Liver Cancer Symptoms
Liver cancer is one of the most common cancers affecting men in Singapore, according to the Singapore Cancer Registry. Most people don’t present symptoms in the early stages of liver cancer. Symptoms of liver cancer do appear, however, as the cancer grows or becomes advanced.
The following are the possible symptoms of liver cancer as the cancer progresses:
- An abdominal mass or lump on the right side just below the rib cage
- Discomfort or pain in the upper abdomen on the right side
- Swollen abdomen caused by fluid build-up (ascites)
- Pain near the right shoulder blade or in the back
- Jaundice (yellowing of the skin and whites of the eyes)
- Easy bruising or bleeding
- Unusual tiredness or weakness (fatigue)
- Nausea and Vomiting
- Loss of appetite or feelings of fullness after eating a small meal
- Unexplained weight loss
- Pale, chalky bowel movements and dark urine
Some liver cancers secrete hormones that can cause additional symptoms. These may include low blood sugar (hypoglycemia) that can result in lightheadedness and fainting, especially in people who fasted; breast enlargement (gynecomastia); testicular atrophy; and a high red blood cell count.
Liver Cancer Risk Factors
Risk factors are behaviors, conditions, or substances that can make you more likely to develop a disease. The following are risk factors of liver cancer that you should watch out for:
- Being overweight or obese.
- Having a long-term hepatitis B virus or hepatitis C virus infection.
- Smoking cigarettes.
- Excessive alcohol consumption.
- Having cirrhosis (scarring of the liver, which can also be caused by hepatitis and alcohol use).
- Having nonalcoholic fatty liver disease (extra fat in the liver that is not caused by alcohol).
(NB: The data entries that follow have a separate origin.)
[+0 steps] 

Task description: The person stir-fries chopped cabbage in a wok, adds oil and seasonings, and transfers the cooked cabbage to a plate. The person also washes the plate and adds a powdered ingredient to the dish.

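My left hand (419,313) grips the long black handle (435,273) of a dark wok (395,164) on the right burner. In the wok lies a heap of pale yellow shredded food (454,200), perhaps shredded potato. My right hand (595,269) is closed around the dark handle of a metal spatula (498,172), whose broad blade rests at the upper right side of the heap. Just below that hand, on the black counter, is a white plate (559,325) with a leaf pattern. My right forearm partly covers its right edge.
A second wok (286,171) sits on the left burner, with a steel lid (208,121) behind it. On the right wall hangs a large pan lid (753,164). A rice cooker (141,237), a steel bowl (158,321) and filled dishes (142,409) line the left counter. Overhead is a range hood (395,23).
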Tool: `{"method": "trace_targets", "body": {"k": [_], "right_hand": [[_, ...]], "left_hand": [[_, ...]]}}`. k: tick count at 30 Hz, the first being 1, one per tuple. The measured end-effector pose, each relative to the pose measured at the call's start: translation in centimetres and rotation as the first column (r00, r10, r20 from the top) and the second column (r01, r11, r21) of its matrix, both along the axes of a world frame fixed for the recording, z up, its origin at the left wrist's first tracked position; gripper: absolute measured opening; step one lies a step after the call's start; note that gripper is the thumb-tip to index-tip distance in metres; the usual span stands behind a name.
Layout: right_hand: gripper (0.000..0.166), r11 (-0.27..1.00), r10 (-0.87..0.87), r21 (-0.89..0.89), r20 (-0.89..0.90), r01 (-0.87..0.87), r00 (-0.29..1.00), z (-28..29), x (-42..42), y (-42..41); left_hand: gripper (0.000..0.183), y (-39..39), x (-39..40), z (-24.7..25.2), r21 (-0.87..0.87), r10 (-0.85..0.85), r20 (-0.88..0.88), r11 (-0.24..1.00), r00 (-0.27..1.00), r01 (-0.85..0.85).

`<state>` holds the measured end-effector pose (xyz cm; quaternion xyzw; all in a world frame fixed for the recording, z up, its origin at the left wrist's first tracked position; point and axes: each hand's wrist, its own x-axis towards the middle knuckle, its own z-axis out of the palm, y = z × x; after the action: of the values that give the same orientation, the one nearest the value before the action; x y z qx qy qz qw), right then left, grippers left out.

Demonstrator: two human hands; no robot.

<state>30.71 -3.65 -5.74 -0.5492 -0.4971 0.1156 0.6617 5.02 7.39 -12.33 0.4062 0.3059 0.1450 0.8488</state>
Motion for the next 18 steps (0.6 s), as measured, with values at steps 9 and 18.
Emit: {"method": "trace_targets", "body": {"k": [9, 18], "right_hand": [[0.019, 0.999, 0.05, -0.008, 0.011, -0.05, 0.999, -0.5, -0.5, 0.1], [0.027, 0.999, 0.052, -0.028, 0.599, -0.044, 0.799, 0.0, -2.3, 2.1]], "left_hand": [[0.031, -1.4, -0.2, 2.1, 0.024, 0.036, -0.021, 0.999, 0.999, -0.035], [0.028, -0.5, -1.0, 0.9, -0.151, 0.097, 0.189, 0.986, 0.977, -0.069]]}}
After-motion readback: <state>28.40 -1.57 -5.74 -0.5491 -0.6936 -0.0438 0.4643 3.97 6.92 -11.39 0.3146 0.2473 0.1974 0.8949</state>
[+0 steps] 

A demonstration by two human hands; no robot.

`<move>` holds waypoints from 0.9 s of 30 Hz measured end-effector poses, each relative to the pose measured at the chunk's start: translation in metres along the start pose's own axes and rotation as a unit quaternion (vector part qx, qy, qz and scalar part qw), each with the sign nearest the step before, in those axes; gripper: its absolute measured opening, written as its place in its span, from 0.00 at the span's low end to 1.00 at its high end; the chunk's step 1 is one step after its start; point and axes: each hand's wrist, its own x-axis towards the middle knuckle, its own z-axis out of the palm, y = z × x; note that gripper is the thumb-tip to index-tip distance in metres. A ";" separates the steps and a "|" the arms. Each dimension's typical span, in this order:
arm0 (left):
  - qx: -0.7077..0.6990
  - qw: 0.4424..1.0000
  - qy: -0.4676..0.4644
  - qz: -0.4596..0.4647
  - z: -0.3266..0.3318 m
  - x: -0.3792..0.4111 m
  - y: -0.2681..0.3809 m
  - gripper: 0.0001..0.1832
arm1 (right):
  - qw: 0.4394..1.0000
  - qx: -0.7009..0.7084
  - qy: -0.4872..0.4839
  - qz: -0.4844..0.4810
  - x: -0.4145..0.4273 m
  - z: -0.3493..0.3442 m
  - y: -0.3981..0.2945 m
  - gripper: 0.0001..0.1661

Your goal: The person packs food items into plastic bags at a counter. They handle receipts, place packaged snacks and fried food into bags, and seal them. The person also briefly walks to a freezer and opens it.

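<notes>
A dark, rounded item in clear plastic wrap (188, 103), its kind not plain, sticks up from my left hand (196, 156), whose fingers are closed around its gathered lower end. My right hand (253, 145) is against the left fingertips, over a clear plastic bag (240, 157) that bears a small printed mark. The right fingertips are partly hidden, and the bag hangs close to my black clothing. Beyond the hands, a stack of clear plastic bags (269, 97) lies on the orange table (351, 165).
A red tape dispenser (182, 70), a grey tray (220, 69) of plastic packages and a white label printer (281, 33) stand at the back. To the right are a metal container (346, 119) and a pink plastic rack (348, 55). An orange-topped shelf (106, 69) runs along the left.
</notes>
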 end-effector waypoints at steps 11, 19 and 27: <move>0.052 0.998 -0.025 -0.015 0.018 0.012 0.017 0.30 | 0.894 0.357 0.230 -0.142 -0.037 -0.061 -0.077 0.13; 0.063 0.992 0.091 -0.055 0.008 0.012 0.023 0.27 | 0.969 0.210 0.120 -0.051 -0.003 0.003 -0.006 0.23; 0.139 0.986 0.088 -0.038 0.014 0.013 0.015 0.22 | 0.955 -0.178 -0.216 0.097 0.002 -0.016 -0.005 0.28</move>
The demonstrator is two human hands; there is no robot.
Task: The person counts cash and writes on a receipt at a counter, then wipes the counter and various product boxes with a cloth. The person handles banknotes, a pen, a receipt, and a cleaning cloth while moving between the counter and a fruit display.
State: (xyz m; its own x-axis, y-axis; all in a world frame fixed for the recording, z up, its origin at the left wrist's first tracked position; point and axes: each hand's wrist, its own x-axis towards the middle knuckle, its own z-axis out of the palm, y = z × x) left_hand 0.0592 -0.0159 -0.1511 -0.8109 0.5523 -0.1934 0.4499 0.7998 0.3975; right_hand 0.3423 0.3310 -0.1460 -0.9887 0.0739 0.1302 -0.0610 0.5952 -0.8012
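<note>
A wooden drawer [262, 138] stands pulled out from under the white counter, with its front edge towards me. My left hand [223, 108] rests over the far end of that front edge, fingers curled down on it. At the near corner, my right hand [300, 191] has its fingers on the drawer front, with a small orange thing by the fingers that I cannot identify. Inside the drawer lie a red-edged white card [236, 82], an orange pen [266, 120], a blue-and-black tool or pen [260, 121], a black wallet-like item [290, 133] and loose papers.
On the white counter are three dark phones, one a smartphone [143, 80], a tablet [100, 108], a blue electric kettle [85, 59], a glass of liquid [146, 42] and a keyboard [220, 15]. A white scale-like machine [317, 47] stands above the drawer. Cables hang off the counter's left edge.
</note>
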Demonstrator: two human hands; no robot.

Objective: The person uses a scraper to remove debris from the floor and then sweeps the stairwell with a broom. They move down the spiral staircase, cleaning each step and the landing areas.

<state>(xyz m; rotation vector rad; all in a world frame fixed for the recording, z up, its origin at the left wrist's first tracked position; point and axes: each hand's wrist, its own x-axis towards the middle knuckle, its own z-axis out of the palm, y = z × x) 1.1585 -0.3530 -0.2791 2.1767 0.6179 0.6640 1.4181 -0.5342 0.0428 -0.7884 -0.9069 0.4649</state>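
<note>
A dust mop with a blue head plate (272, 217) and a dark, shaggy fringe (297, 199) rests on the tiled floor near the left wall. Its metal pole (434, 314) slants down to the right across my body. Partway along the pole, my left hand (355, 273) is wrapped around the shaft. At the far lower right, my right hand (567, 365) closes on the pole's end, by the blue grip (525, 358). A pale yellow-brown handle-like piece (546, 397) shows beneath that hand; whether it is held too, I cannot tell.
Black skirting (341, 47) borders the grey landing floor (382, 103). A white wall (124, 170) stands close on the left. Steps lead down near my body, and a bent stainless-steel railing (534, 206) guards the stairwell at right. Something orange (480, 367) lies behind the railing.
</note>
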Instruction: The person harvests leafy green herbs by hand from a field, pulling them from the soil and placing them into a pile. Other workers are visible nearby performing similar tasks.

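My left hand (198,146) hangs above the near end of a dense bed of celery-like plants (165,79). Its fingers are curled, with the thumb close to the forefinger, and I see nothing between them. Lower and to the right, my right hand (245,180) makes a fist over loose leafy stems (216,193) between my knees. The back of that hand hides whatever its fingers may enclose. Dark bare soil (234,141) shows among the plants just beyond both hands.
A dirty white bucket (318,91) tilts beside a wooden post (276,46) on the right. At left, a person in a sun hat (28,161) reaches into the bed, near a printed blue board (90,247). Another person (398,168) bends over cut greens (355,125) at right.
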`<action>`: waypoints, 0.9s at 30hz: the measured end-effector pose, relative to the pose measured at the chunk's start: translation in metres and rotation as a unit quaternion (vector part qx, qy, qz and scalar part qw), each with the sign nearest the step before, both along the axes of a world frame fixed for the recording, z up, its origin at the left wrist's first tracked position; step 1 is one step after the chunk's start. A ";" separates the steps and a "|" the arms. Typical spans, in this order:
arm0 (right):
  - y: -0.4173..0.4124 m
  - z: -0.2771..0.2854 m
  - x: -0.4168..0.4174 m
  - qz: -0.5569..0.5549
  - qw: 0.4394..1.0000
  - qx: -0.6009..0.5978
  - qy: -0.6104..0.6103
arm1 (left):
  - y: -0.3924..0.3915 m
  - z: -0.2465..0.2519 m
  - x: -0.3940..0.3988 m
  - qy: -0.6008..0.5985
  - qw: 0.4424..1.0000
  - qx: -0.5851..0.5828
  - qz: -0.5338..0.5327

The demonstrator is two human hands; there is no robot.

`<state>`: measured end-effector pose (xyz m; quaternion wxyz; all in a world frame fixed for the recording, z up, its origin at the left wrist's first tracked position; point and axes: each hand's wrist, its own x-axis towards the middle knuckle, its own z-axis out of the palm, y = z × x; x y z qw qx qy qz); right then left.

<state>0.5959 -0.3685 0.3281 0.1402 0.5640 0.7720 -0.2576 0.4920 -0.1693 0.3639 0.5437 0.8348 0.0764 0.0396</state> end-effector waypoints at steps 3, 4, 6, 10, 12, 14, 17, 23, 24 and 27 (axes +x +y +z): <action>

- History of type 1 or 2 diabetes.
- Having inherited conditions such as hemochromatosis, a condition where the body takes up and stores more iron than it needs, or Wilson’s disease.
- Eating foods that have aflatoxin (a fungus that can grow on foods, such as grains and nuts that have not been stored properly).
Having these risk factors doesn’t mean you will certainly develop liver cancer, but these factors do increase your risk of developing it. If you are worried about your risk factors or symptoms, consult with your doctor for advice.
This article is informative only and is not intended to be a substitute for professional medical advice, diagnosis, or treatment, and should never be relied upon for specific medical advice.